What you need to do: In the records that follow, find the line with "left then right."; from there, retype every line exactly through the line with "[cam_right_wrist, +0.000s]", which also belongs to the answer.

Record set:
◇ ◇ ◇ ◇ ◇

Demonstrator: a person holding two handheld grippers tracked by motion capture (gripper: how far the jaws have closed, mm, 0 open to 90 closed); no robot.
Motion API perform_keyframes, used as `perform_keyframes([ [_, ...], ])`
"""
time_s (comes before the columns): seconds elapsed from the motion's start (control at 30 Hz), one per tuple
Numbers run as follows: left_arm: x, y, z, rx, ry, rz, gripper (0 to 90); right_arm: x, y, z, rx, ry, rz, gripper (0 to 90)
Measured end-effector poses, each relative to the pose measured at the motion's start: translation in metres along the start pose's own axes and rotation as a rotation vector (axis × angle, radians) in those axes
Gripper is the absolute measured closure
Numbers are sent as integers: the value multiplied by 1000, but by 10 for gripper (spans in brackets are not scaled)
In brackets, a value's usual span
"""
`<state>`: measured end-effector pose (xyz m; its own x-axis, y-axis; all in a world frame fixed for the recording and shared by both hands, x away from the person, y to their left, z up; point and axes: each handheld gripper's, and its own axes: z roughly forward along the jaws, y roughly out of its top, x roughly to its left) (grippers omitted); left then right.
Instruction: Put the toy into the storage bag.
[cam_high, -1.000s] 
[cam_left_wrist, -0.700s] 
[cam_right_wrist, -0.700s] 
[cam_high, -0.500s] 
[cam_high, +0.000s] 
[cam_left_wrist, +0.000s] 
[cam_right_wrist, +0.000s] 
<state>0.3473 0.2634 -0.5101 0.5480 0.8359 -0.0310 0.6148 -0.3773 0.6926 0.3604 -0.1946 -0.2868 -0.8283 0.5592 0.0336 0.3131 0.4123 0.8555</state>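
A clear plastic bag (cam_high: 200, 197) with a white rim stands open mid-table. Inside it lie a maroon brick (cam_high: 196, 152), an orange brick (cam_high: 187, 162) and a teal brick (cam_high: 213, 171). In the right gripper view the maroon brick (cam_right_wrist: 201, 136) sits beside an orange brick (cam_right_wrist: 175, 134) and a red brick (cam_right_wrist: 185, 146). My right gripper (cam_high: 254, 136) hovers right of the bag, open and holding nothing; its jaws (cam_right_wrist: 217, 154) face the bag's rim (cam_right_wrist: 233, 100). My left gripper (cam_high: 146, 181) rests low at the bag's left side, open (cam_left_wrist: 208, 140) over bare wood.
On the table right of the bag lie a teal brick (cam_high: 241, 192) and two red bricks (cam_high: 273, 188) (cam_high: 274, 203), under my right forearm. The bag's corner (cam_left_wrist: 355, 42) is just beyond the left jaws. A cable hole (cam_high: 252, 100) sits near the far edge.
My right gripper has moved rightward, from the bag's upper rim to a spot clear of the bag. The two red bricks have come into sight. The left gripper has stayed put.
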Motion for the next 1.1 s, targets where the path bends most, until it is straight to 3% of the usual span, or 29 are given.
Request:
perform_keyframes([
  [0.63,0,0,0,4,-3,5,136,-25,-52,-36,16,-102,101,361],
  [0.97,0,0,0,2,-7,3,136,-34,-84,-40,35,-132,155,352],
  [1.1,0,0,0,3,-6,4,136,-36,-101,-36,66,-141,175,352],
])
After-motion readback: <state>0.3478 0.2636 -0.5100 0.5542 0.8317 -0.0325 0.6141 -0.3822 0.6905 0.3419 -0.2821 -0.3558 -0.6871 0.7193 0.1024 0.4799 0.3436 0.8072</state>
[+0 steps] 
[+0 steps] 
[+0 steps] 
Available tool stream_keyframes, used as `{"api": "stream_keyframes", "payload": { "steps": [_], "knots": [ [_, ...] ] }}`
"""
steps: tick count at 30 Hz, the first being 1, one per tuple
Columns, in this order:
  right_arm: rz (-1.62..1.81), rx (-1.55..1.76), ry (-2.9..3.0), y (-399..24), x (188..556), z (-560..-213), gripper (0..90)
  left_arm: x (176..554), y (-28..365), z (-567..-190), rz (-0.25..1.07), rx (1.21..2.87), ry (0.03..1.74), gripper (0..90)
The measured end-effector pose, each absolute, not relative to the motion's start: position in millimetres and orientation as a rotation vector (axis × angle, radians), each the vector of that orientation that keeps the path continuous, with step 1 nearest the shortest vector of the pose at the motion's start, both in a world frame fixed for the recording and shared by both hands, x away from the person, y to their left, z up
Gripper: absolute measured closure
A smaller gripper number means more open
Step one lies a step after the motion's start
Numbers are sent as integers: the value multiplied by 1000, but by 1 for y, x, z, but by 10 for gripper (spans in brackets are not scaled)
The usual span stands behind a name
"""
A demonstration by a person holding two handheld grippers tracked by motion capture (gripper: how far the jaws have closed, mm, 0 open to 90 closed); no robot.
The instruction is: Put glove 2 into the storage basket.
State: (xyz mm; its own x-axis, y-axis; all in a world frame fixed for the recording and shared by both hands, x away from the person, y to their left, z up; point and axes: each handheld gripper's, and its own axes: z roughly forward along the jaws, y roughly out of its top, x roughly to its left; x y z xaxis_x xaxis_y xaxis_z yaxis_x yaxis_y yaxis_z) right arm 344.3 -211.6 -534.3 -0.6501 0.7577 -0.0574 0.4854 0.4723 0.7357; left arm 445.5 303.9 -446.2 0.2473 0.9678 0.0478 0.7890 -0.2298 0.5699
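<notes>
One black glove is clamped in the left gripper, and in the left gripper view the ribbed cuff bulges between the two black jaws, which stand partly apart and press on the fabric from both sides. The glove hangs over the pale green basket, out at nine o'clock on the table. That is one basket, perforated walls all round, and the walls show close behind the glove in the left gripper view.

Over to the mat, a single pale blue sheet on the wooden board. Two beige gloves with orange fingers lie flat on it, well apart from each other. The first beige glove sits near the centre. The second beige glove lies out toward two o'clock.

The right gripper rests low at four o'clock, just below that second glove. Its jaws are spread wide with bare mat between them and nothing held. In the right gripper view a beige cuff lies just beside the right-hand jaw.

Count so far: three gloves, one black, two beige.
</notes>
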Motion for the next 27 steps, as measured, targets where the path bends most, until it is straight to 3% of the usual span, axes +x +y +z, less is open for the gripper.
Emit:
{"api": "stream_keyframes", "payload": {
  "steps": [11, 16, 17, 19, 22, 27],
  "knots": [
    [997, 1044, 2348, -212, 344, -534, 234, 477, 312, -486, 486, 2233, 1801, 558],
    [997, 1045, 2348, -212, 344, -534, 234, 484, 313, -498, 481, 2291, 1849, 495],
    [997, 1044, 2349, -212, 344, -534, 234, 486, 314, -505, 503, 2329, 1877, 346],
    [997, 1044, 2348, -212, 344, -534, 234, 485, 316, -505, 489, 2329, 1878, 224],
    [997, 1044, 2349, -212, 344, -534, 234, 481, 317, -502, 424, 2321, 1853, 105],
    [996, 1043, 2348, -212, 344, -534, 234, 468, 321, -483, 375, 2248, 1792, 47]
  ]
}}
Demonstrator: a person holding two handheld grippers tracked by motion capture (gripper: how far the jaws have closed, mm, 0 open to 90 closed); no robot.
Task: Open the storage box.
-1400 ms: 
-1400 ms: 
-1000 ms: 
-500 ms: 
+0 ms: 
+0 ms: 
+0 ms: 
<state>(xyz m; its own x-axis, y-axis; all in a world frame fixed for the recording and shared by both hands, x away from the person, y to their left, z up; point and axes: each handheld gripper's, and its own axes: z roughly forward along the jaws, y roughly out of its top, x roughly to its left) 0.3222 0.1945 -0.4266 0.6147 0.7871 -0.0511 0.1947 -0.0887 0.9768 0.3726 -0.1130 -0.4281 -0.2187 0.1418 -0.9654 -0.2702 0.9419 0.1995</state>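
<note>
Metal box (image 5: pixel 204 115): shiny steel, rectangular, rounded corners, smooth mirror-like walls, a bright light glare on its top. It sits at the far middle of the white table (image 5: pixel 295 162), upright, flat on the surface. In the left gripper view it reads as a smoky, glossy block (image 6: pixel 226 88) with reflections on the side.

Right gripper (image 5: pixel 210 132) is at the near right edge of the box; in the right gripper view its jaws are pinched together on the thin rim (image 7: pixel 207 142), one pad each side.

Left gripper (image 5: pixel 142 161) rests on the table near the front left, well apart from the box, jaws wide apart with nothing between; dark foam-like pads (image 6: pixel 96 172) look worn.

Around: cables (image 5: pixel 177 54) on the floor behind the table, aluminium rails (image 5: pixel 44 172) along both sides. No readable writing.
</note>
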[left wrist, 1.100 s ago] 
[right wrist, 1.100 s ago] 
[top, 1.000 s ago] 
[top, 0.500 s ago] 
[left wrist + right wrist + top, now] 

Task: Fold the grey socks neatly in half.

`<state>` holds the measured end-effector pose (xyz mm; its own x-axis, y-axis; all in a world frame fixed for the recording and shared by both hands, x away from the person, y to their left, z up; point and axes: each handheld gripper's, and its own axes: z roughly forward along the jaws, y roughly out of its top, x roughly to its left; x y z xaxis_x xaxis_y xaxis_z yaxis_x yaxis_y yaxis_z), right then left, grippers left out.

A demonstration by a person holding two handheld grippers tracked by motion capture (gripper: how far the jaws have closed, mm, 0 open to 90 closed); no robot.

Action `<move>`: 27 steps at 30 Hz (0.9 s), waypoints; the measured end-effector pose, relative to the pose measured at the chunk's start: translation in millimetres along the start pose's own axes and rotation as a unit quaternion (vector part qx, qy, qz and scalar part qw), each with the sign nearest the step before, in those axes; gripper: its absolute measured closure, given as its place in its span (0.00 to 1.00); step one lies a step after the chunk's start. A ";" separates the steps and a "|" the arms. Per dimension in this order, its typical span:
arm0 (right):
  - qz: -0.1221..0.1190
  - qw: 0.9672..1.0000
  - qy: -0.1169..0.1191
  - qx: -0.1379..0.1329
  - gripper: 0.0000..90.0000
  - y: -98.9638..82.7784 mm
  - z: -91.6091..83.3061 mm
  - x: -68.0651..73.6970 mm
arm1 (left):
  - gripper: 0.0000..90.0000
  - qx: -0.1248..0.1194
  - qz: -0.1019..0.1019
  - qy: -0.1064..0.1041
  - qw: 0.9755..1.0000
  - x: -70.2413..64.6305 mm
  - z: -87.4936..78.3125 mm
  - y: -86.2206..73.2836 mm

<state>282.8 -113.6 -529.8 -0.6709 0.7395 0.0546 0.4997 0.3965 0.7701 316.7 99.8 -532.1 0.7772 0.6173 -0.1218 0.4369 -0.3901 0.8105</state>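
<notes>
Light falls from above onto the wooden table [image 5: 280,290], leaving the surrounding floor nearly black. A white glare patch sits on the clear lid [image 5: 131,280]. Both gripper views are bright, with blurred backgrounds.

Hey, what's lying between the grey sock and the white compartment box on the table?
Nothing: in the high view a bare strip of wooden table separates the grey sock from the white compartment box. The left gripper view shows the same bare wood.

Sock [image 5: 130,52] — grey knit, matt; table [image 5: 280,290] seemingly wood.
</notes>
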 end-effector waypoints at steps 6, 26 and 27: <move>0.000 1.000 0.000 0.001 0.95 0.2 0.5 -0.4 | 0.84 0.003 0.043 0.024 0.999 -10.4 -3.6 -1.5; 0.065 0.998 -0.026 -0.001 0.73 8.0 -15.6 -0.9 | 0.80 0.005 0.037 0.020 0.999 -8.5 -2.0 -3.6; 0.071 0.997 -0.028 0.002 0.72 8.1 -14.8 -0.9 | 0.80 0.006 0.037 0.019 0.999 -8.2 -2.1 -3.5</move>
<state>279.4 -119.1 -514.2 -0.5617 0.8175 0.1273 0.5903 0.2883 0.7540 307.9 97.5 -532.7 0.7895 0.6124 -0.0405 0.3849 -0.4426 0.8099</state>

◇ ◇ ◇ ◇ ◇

Your response:
`<state>`: measured end-effector pose (xyz m; its own x-axis, y-axis; all in a world frame fixed for the recording and shared by both hands, x away from the person, y to their left, z up; point and axes: each handheld gripper's, and its own axes: z roughly forward along the jaws, y roughly out of its top, x roughly to its left) (grippers omitted); left then right.
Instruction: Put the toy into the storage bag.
[cam_high, -1.000s] 
[cam_left_wrist, -0.700s] 
[cam_right_wrist, -0.700s] 
[cam_high, -0.500s] 
[cam_high, +0.000s] 
[cam_left_wrist, +0.000s] 
[cam_right_wrist, +0.000s] 

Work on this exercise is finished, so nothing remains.